París bien vale una murga

Saltando charcos, pobre pero a lo Henry Miller, una mañana salí entusiasmado de una reunión con un sello discográfico francés junto al viejo maestro Juan Carlos Cáceres, cita a la que accedí por su intervención con la intención de provocar interés en producirme un disco. Contentos bajamos por las escaleras luego de exponer ideas y proyectos de un material a un tipo que después quedó flotando en la luna de Montmartre con la suerte de Arolas. El viejo, que podía ser divertido como cabrón, exclamó al aire en voz alta sin cortarse nada, que total era París y no Buenos Aires: «¡Rajemos antes de que se den cuenta!». Siempre conducidos con esa sensación de clandestinidad imperecedera trasplantada en París, como de estar vendiendo tapas de libros sin contenido o agendas con calendarios vencidos…

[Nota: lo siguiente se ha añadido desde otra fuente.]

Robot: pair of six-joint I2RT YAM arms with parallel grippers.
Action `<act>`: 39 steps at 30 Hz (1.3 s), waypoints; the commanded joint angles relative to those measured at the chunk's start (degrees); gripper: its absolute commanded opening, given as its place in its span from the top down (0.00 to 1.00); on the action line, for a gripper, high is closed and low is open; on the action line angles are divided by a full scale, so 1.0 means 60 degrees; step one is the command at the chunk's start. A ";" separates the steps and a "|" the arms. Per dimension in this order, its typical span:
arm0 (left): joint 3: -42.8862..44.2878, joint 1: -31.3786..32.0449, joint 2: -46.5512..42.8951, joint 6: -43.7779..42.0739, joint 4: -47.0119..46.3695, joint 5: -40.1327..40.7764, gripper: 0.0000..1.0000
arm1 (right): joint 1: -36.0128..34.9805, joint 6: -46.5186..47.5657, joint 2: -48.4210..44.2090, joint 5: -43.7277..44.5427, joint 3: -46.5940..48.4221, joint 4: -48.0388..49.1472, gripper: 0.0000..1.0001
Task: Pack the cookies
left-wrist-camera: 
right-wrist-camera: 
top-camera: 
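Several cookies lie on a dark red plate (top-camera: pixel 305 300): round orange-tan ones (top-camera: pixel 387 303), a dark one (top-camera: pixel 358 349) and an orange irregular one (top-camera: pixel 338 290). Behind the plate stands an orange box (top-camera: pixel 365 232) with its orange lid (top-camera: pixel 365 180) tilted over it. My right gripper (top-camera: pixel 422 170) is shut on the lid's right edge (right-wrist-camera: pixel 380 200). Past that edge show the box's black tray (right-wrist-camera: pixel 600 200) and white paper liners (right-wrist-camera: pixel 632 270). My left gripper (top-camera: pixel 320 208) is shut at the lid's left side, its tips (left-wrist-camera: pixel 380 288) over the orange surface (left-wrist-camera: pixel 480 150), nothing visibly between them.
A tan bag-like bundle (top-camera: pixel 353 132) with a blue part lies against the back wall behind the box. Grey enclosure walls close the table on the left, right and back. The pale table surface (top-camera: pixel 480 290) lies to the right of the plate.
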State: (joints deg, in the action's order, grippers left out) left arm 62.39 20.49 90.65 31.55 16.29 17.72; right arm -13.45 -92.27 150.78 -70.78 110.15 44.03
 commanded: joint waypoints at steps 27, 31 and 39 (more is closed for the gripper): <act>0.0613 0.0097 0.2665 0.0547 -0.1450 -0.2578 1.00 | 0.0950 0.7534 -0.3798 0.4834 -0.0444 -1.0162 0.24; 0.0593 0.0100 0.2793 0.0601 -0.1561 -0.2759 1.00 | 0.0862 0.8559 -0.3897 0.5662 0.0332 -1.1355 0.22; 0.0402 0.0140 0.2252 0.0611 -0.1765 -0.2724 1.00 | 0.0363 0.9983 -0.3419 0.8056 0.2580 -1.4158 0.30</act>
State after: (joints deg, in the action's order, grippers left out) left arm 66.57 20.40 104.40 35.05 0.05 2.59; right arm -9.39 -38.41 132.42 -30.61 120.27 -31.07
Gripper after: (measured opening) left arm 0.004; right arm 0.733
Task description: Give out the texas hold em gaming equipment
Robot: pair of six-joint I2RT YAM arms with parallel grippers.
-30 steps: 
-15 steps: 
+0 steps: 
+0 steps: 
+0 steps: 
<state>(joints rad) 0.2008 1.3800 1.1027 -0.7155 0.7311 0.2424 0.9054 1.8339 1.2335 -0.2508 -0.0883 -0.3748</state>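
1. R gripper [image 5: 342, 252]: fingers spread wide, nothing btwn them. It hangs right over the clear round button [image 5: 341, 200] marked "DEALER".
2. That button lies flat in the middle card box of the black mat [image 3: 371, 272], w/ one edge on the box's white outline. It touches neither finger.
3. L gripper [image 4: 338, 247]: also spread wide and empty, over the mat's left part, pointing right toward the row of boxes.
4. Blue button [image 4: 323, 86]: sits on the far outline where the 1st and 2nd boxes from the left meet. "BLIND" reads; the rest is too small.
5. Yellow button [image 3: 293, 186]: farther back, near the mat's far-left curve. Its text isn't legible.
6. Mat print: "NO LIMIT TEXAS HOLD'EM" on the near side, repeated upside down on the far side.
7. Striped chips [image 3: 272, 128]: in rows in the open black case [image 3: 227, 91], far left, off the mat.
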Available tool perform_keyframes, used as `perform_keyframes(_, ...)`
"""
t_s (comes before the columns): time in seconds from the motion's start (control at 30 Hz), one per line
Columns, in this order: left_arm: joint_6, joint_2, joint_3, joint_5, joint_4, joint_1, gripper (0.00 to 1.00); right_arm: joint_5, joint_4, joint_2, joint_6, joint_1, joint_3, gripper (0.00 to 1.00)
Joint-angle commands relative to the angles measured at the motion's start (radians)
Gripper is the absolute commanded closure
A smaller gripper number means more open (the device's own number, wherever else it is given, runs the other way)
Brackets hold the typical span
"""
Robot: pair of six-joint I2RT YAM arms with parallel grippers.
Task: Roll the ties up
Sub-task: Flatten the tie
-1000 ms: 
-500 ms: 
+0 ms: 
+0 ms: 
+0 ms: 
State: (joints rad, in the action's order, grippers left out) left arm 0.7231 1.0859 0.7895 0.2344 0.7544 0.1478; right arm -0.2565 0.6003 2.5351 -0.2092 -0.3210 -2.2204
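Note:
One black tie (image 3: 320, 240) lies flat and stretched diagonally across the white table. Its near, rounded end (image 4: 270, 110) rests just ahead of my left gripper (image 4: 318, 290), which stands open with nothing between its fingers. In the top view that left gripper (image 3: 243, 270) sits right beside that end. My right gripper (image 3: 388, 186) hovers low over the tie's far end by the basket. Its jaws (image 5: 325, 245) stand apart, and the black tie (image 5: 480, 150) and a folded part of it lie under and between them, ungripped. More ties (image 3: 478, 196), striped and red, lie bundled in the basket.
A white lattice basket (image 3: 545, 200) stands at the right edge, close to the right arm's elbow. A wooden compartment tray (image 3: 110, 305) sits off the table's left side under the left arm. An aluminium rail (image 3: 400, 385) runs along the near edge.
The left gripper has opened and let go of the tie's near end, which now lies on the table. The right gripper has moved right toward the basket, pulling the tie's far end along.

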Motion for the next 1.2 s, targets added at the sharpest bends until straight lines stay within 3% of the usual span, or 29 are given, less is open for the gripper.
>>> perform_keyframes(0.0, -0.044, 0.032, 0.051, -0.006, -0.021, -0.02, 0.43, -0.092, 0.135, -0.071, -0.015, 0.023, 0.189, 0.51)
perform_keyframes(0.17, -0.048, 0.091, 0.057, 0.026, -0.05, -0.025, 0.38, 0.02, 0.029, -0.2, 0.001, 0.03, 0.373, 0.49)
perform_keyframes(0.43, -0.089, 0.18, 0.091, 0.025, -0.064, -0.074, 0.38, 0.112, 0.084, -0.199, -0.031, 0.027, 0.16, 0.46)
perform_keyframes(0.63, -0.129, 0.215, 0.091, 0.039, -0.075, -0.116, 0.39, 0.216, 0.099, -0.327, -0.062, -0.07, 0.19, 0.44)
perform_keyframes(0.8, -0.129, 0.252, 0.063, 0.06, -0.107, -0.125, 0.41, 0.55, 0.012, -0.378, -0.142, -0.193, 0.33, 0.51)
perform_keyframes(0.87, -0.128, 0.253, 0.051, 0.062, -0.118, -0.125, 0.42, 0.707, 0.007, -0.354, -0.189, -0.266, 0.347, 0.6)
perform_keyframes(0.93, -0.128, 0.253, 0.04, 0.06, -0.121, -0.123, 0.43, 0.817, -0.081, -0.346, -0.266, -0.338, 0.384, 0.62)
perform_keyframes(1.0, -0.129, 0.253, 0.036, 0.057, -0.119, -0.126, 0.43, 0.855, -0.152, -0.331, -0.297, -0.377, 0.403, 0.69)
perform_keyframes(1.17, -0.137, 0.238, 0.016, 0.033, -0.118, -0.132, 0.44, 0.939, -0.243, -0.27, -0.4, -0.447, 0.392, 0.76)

En su famoso atelier de la Rue Rochechouart en Montmartre, me quedé muchas veces a pernoctar. Cerca de los años a su muerte lo bautizaron «Tango negro», sitio de meditación y recogimiento cultural, no sólo argento, poblaban a menudo ese escenario sin montar, artistas de diferentes partes del planeta, curiosas sobre aspectos de nuestra murga y lo negro que nos rodea. Él me decía: «¡Arranca la sanata!». Años después rebautizamos al espacio como «El Sanatario», que diera nombre a mi programa de radio en Argentina y al que Juan Subirá le dedicara un tema. Cuando me quedé por primera vez (por un par de semanas), pensaba en «Oh París, Montmartre, la incurable bohemia…», pero la ilusión de detuvo cuando comprobé que el baño era solo un baño y sin ducha. Le interrogué cómo me ducharía: me señaló una piletita donde se lavaban cosas y los propios instrumentos de pintura de su faz pintor. «Ahí te lavás tranquilo las patas y esas cosas…» Por fortuna, en un estudio donde una pareja de baile amiga daba clases tres veces a la semana, había duchas… Una cosa es parecer pero no ser: el olor del hogar está bien pero el de otras temáticas. Se cuenta por ahí que cuando reciben huéspedes de Argentina, en Francia suspiran con desencanto por la costumbre de ducharse casi a diario.

Después partir

Ya en territorio de pensamientos culturales pero de tierras españolas, he leído un cartel en un bar, un consejo advertencia muy contundente para la parroquia habitual: «Para volver hay que irse». Hace un tiempo y a propósito de estos aprendizajes bohemios, desarrollé un pensamiento sobre mi trayectoria revuelta, curiosa y, por qué no, azarosa, como un buen apunte de juventud: siempre me retiré de los lugares a tiempo, antes de que el exceso de alegría me aburriera, pero siempre bastante después de que los tristes se hayan ido aburridos.

Una vida compilada del rajemos antes de que se den cuenta.

Besos de esquina y abrazos de cancha.